> [Task to complete]
Only the lines holding "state" are wanted; find them in the listing and return each one.

Data provided below:

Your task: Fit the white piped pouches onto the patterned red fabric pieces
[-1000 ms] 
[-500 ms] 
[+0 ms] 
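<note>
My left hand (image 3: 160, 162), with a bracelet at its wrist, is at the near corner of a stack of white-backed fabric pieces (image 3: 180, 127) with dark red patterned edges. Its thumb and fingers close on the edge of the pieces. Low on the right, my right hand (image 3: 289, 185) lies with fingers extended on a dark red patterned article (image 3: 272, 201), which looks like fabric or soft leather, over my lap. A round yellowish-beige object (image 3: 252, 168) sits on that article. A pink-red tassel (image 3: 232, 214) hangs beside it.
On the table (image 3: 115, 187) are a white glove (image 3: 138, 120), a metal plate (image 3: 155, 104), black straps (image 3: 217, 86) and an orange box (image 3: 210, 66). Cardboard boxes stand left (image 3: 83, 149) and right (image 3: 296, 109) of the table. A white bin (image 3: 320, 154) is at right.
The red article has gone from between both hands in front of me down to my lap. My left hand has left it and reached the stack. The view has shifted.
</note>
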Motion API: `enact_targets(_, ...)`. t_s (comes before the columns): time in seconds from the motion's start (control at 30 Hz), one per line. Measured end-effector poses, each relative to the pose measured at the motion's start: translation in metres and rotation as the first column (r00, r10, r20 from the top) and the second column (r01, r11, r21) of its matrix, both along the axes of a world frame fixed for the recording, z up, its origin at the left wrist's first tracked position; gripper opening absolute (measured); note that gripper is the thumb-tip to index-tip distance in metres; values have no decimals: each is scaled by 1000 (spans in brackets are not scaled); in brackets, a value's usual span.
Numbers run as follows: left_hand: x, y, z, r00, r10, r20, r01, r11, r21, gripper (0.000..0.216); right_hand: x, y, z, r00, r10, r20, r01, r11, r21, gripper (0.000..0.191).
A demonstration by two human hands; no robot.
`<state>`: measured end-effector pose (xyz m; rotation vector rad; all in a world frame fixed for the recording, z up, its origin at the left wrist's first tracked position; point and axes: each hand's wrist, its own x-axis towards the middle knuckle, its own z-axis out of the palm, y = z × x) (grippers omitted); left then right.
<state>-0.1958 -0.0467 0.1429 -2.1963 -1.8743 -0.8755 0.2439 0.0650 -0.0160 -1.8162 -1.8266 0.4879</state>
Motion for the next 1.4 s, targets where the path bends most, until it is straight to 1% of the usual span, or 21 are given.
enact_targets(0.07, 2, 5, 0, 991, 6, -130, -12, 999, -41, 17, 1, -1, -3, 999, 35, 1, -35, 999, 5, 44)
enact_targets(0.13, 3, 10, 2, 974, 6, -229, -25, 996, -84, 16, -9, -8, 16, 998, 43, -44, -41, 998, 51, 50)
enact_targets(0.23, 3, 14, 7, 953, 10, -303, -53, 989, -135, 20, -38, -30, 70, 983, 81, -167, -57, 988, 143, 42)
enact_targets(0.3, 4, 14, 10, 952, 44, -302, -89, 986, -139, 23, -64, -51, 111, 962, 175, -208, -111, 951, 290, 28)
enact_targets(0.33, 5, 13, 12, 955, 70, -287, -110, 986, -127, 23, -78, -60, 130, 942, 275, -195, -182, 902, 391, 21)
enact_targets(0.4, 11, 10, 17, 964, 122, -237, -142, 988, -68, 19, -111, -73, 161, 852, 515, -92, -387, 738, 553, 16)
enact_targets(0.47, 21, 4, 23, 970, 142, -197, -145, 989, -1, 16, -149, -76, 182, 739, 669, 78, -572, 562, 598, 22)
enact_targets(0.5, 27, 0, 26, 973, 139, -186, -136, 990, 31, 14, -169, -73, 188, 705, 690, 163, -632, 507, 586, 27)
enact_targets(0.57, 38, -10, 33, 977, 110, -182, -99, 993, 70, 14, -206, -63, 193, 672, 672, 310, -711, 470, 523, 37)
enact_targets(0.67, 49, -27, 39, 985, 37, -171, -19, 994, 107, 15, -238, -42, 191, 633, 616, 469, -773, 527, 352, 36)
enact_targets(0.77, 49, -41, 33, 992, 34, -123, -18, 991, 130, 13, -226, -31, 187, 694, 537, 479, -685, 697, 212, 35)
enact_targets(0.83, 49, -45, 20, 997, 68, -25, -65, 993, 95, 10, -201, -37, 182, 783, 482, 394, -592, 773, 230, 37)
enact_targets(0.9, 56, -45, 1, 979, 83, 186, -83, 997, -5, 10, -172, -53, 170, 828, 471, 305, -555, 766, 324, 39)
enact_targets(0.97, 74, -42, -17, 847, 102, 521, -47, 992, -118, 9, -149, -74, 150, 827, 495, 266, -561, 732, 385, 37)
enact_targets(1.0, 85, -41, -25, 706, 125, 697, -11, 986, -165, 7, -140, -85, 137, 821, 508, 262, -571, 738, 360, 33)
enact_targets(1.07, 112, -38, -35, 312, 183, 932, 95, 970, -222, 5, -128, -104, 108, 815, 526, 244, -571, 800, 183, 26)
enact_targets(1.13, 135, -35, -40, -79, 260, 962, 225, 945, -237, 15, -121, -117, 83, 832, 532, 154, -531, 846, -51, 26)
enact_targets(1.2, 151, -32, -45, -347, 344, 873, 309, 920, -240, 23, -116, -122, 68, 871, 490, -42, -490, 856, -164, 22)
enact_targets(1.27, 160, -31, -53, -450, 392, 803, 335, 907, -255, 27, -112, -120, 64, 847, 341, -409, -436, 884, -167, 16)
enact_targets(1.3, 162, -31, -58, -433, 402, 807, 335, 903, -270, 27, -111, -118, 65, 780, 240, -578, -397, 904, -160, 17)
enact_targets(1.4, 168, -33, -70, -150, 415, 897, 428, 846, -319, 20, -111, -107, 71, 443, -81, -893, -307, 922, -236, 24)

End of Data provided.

> [Output for this task]
`<state>`: measured end-effector pose (xyz m; rotation vector rad; all in a world frame fixed for the recording, z up, its origin at the left wrist's first tracked position; point and axes: each hand's wrist, its own x-axis towards the middle knuckle, its own z-axis out of the palm, y = z × x) (grippers omitted); left then right.
<state>-0.1958 -0.0467 0.1429 -2.1963 -1.8743 -0.8755 0.2439 0.0650 -0.0160 -1.8162 -1.8266 0.4879</state>

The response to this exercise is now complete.